His name was Jonathan, and he was
dead.
I fell to my knees. I didn't mean to do so, but surprise and awe made it inevitable.
I'm imagining this,
I thought.
Jonathan is dead and gone.
“Yeah, you keep on telling yourself that, Cassie. Can I call you Cassie? Ah, hell, I'm going to, so get used to it,” he said. He looked very, very human at the moment—tall, lean, comfortable in the skin he wore. His hair glinted silver, and his eyes—his eyes were as dark as the hidden moon. “Guys like me don't exactly die. We sort of—get promoted.”

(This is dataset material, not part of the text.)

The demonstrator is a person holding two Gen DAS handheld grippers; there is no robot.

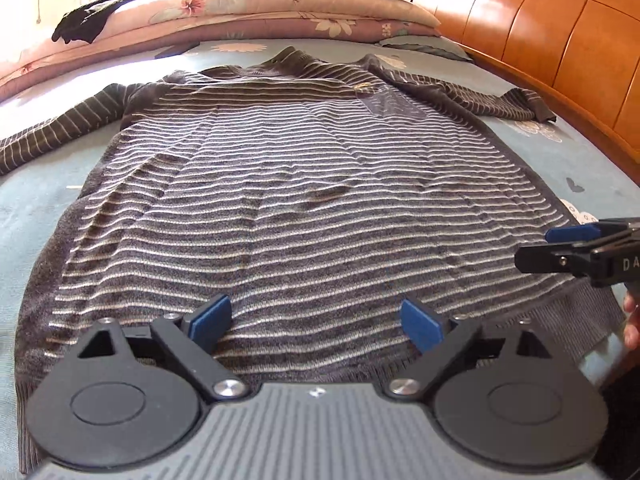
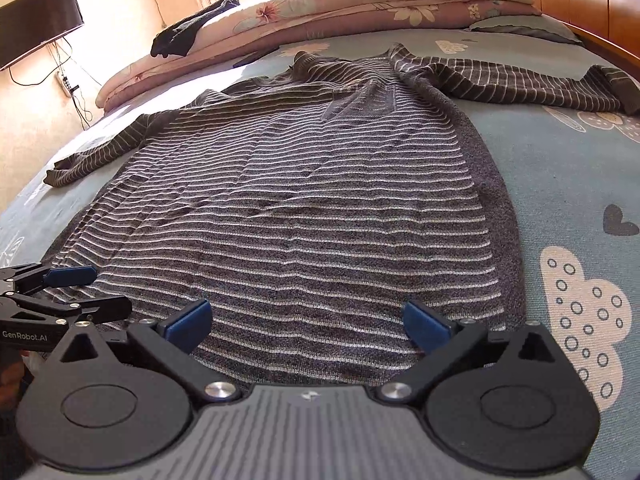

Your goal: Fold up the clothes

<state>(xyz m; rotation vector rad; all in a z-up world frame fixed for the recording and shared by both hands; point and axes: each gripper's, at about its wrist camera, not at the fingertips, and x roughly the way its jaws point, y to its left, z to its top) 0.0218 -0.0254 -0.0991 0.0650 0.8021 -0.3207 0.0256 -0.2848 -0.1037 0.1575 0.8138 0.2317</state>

Jonathan had held the reins to power for all the Djinn for thousands of years. I had not loved him, but I
had
respected him—if nothing else, because he had commanded respect from Ashan, and Ashan had never been stupid enough to directly challenge him. There was comfort in Jonathan, and there was also dangerous intensity, cleverly concealed by his all-too-human manner.
But he was dead.
He had to be dead. We had all felt it. His passing had shattered the entire Djinn world into pieces.
“I don't—” My voice sounded very odd. “I don't understand. You can't be here—”
He flipped that away with a casual gesture. “Yeah, not staying, just passing through. Got things to do. So. How's the world? Never mind, I know the answer. Always teetering on the verge of disaster, right?” He studied me for a second, and extended his hand. “Get up, I don't like people on their knees.”
When I accepted the touch of his hand, it felt real. Warm and human. I held it for a moment too long before I dropped it. “Everyone believes you dead.”
“Good. Meant that, actually. It was time for me to move on, and there was no way to do it without giving up my spot in the great organizational tree of life. Like I said, I'm just passing through, so I've got no stake in things anymore. But I thought I'd drop in to say hello.”